UC Berkeley AI researchers are using an iPhone X and Apple’s ARKit to train a robotic arm how to grasp an object. It’s part of Dex-Net AR, a pipeline for using commodity smartphones for robotic grasping. ARKit creates point clouds from data generated by moving an RGB camera around an object for two minutes.
Robotic grasping is a particular robotics subfield focused on the challenge of teaching a robot to pick up, move, manipulate, or grasp an object. The Dexterity Network, or Dex-Net, research project at UC Berkeley’s Autolab dates back to 2017 and includes open source training data sets and pretrained models for robotic grasping in an ecommerce bin-picking scenario. The ability for robots to quickly learn how to grasp objects has a big impact on how automated warehouses like Amazon fulfillment centers can become.
In early experiments with eight objects in a laboratory, Dex-Net AR converted ARKit scans to depth maps for an ABB YuMi robot to grasp objects with a success rate of 95%. Each scan creates a point cloud.

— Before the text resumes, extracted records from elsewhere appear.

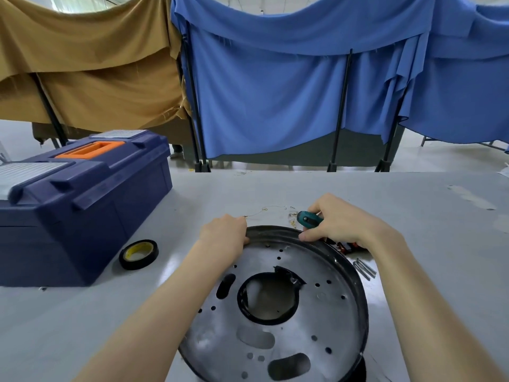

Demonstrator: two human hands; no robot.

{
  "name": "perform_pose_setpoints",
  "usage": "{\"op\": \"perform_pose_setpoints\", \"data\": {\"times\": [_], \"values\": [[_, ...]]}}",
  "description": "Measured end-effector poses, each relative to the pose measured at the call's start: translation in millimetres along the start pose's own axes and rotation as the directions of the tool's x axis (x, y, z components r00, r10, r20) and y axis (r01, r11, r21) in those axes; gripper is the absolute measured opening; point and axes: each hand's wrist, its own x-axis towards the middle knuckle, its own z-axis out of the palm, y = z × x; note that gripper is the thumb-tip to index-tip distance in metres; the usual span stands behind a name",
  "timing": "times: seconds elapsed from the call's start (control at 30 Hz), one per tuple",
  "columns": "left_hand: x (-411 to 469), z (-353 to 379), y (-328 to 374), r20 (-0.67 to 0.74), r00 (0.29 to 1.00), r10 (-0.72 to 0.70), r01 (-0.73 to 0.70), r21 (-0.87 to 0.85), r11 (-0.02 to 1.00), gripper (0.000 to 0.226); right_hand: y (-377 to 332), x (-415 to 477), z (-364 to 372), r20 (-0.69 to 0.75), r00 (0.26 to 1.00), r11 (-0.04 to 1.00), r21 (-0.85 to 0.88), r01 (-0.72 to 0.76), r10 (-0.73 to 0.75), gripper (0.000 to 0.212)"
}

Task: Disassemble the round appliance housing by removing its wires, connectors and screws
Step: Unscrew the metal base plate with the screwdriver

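View from the bench. The round grey metal appliance housing with a black rim (316,321) is lying perforated face up on the pale grey table (427,216), close in front of the person, its large centre hole showing.

Taking the housing as the dial, the left hand (224,232) is gripping the rim at 11 o'clock, fingers curled over the black edge. The right hand (338,221) is wrapping round a teal-handled screwdriver (308,217) at about 1 o'clock, one fingertip touching the rim. The handle's butt is pointing toward 10 o'clock, so the tool's long axis is running roughly along the far rim. Its blade is hidden beneath the hand, and where the tip sits cannot be told.

Just beyond 12 o'clock a thin loose wire (264,210) and some small screws and connectors (292,219) are lying on the table. A small orange-brown part (345,246) is peeking out at 2 o'clock, under the right wrist.

Judgement: the work appears to be centring on the far rim, with the right hand nearer the fastening and the left steadying.

Off to 3 o'clock, grey metal pins (365,268) are resting. At 9 o'clock a black tape roll with a yellow core (138,254) is lying beside a navy plastic toolbox with an orange handle (82,205).
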Motion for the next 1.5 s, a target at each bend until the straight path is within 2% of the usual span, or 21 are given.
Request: {"op": "perform_pose_setpoints", "data": {"times": [0.17,0.23,0.27,0.33,0.4,0.43,0.5,0.6,0.73,0.83,1.0,1.17,1.5], "values": [[-6.2,-3.2,-4.4,0.046,0.998,-0.045,0.040,0.090,0.995,0.021,4.3,1.4,-0.7,0.001,1.000,1.000,-0.012,-0.004,0.004,0.020],[-5.8,-7.1,-4.7,0.076,0.996,-0.037,0.033,0.053,0.998,0.025,4.9,3.0,-1.4,-0.058,0.998,0.999,0.033,0.020,-0.018,0.019],[-4.2,-7.9,-4.8,0.079,0.997,-0.020,0.020,0.002,1.000,0.030,3.8,4.0,-2.2,-0.133,0.990,0.995,0.076,0.059,-0.049,0.016],[0.0,-6.5,-4.2,0.024,0.999,0.027,-0.024,-0.137,0.990,0.033,-0.6,5.8,-4.0,-0.395,0.911,0.967,0.162,0.194,-0.117,0.014],[3.6,-0.2,-2.2,-0.031,0.996,0.078,-0.083,-0.258,0.963,0.028,-6.7,6.4,-8.0,-0.650,0.747,0.907,0.220,0.359,-0.138,0.021],[4.6,3.8,-1.2,-0.040,0.994,0.104,-0.111,-0.295,0.949,0.028,-10.1,6.0,-10.3,-0.720,0.682,0.864,0.256,0.434,-0.130,0.026],[6.2,11.5,-1.1,-0.058,0.990,0.131,-0.143,-0.327,0.934,0.029,-15.8,5.3,-13.1,-0.766,0.638,0.766,0.361,0.533,-0.083,0.038],[8.9,17.4,-4.9,-0.117,0.982,0.148,-0.181,-0.373,0.910,0.039,-17.8,5.9,-12.0,-0.705,0.709,0.664,0.522,0.536,-0.018,0.047],[9.7,17.8,-6.9,-0.128,0.975,0.180,-0.217,-0.410,0.886,0.044,-14.2,8.5,-4.4,-0.541,0.838,0.700,0.568,0.433,-0.079,0.047],[9.6,19.8,-7.6,-0.141,0.972,0.187,-0.230,-0.415,0.880,0.043,-12.8,10.4,2.8,-0.418,0.893,0.735,0.551,0.396,-0.168,0.044],[7.4,23.9,-5.9,-0.163,0.973,0.161,-0.214,-0.394,0.894,0.043,-10.9,17.1,15.4,-0.405,0.890,0.774,0.489,0.403,-0.208,0.039],[6.7,23.4,-4.1,-0.174,0.972,0.156,-0.213,-0.384,0.899,0.026,-8.2,24.0,23.7,-0.413,0.891,0.781,0.488,0.391,-0.188,0.039],[4.1,22.0,-3.5,-0.185,0.970,0.156,-0.216,-0.372,0.903,0.025,-7.7,25.0,23.1,-0.444,0.876,0.799,0.450,0.398,-0.186,0.043]]}}
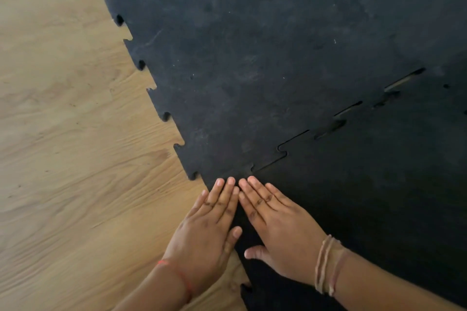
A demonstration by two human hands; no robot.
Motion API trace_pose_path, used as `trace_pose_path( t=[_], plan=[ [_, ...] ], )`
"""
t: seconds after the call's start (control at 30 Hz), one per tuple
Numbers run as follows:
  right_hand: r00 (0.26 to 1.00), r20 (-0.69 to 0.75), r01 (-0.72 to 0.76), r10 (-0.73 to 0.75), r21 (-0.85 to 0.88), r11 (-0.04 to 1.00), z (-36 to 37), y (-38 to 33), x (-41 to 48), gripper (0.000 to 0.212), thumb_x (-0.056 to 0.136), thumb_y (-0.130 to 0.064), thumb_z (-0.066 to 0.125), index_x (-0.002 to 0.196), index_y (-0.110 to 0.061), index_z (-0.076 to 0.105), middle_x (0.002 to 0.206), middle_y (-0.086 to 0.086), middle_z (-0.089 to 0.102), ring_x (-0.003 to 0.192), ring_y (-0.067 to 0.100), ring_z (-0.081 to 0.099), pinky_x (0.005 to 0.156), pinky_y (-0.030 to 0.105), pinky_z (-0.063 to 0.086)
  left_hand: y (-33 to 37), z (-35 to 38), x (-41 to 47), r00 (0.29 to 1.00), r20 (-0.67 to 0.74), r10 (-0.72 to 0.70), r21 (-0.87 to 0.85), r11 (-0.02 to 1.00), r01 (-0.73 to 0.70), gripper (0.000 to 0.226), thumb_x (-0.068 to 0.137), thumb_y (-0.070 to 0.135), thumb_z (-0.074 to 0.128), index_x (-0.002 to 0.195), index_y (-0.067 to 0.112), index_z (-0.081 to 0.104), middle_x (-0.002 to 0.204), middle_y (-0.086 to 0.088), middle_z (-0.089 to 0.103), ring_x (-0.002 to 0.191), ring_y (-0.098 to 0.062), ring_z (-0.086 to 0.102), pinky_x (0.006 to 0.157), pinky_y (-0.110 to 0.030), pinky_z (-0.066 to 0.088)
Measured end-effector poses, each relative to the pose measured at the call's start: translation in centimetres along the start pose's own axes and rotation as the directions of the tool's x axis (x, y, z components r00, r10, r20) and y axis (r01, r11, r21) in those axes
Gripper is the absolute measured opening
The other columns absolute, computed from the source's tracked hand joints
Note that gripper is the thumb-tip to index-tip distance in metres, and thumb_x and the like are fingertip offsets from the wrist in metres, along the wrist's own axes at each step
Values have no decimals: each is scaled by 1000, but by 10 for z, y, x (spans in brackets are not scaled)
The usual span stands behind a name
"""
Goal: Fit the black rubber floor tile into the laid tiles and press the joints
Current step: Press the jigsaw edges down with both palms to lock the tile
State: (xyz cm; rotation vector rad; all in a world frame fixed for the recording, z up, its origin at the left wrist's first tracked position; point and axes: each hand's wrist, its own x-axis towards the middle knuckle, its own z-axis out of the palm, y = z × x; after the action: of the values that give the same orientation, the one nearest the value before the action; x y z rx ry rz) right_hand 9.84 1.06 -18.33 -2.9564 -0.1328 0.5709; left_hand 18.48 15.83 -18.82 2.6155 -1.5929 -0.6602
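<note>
Right hand: the right hand (280, 230) lay flat and open on the near tile (366, 197), fingers together, holding nothing. Its fingertips (249, 180) reached the near end of the joint (293, 145).
Left hand: the left hand (209, 232) lay flat and open too, holding nothing. It sat just beside the right hand, at the end of the joint, partly over the wood floor (75, 159).
Near tile: it lay on the floor under the right hand, meeting the far tile (252, 45) along the joint.
Joint, near end: the teeth looked closed here.
Joint, far end: gaps (404, 79) showed between the teeth, with wood peeking through.
Far tile: it lay flat beyond the joint, its toothed edge open to the wood.
What could go wrong: I think pressing only at the near end could leave the far teeth up. A hard push could slide the near tile and open the gaps more.
</note>
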Motion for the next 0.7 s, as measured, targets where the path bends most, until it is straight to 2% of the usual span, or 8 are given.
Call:
trace_pose_path(
  t=[0.07, 0.1, 0.17, 0.2, 0.27, 0.33, 0.47, 0.7],
  plan=[
    [994, 97, 45, -46, 16, 999, 2, 1, 3, 92, 82, -62, 47, 139, -8, -2, 149, 12, -7, 138, 26, -9, 110, 44, -3, 3, -10, 1, 996, 78, -36, 0, 999, 37, 61, 83, 42, 31, 132, 9, 46, 142, -10, 44, 131, -23, 41, 110, -31, 9],
    [992, 115, 47, -54, 59, 997, 2, 3, 3, 90, 87, -58, 42, 136, -9, -15, 145, 7, -23, 134, 23, -24, 107, 40, -15, 5, -13, 2, 996, 72, -46, 19, 999, 45, 65, 87, 44, 25, 141, 8, 25, 152, -12, 21, 140, -25, 19, 113, -30, -6],
    [990, 131, 39, -54, 115, 993, -2, 12, -1, 87, 89, -57, 37, 134, -16, -25, 141, -1, -35, 132, 19, -33, 106, 36, -22, 5, -12, 1, 996, 92, -3, 25, 1000, 0, 67, 92, 49, 12, 136, 12, -21, 145, -4, -32, 133, -22, -31, 108, -29, -29],
    [991, 126, 18, -32, 111, 994, -3, 19, -5, 88, 88, -60, 36, 134, -17, -26, 140, -1, -37, 134, 19, -33, 106, 36, -23, 5, -12, -1, 989, 148, 7, 7, 1000, -8, 66, 93, 51, 10, 132, 14, -29, 139, -1, -39, 127, -21, -39, 105, -28, -31],
    [991, 117, -80, 71, 80, 994, -3, 37, -16, 97, 83, -69, 33, 133, -16, -31, 139, 1, -42, 137, 24, -32, 107, 39, -22, 2, -13, 4, 996, 81, 23, 3, 1000, -23, 65, 92, 49, 10, 135, 13, -23, 144, -2, -31, 128, -25, -35, 105, -27, -32],
    [979, 116, -175, 170, 36, 984, -3, 51, -22, 111, 74, -79, 33, 130, -12, -36, 137, 5, -45, 132, 27, -37, 108, 40, -21, 1, -18, 10, 997, -3, 79, 65, 995, -78, 64, 92, 47, 13, 141, 12, -9, 152, -6, -14, 133, -28, -24, 112, -30, -21],
    [963, 161, -223, 217, 16, 975, -5, 63, -20, 126, 62, -88, 33, 128, -8, -38, 135, 8, -47, 127, 27, -42, 109, 38, -21, 3, -12, 18, 978, 187, 89, 16, 995, -94, 63, 90, 51, 3, 131, 19, -32, 139, 2, -40, 119, -20, -47, 105, -36, -26],
    [968, 150, -207, 199, 37, 978, 3, 69, -12, 131, 57, -89, 39, 128, -9, -37, 132, 6, -48, 125, 25, -43, 107, 36, -22, 0, -5, 24, 971, 217, 97, -59, 994, -86, 77, 58, 59, -35, 127, 24, -37, 130, 9, -49, 122, -19, -46, 101, -40, -29]
  ],
)
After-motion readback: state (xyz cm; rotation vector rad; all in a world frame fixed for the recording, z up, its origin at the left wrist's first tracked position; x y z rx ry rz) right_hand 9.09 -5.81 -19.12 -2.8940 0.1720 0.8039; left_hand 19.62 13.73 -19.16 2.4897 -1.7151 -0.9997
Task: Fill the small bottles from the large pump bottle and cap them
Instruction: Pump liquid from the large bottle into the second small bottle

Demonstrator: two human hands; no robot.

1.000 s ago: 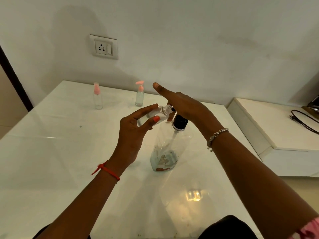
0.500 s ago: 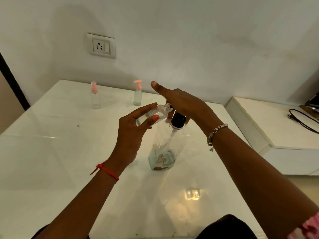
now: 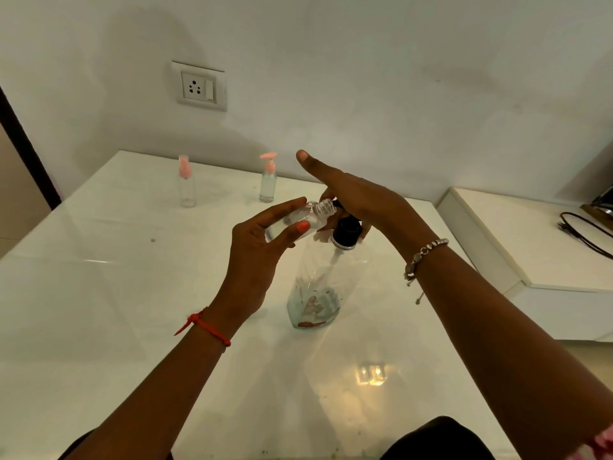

“As the camera moves through space, the density of the point cloud increases, better detecting and defining the object’s surfaces for grasping,” a recently published paper detailing Dex-Net AR reads. “Dex-Net AR can generate grasps with accuracy similar to state-of-the-art systems that rely on expensive, industry grade depth sensors. Compared to depth camera systems that capture images from a fixed view, usually top-down, Dex-Net AR allows the user to move the smartphone camera all around the object, collecting three-dimensional point cloud data.”
Dex-Net AR cleans up noise caused by estimation errors in ARKit point clouds using an outlier removal algorithm and k-nearest neighbor algorithm. The Dex-Net grasp planner then evaluates how the robot should pick up the object.
Since each ARKit scan took a fixed two minutes per object, in future efforts researchers will look for ways to scan objects more quickly. “[O]ne potential improvement is that we can try to bring down the amount of time in video capturing using a learning-based method to augment and complete the point cloud data given that only limited data are available,” the paper reads. Researchers also plan to explore how to better utilize the iPhone X depth-sensing cameras to collect cleaner point cloud data.
Dex-Net AR was introduced last week at the International Conference on Robotics and Automation (ICRA). Other papers published at the conference include works that explore ideal ways to walk for lower body skeletons for humans and four-legged robots. A Stanford lab shared a multi-drone management system that utilizes public buses to reduce delivery costs and energy consumption. Google Brain, Intel AI Lab, and Autolab also introduced Motion2Vec, AI trained AI for robotic surgery using video observation.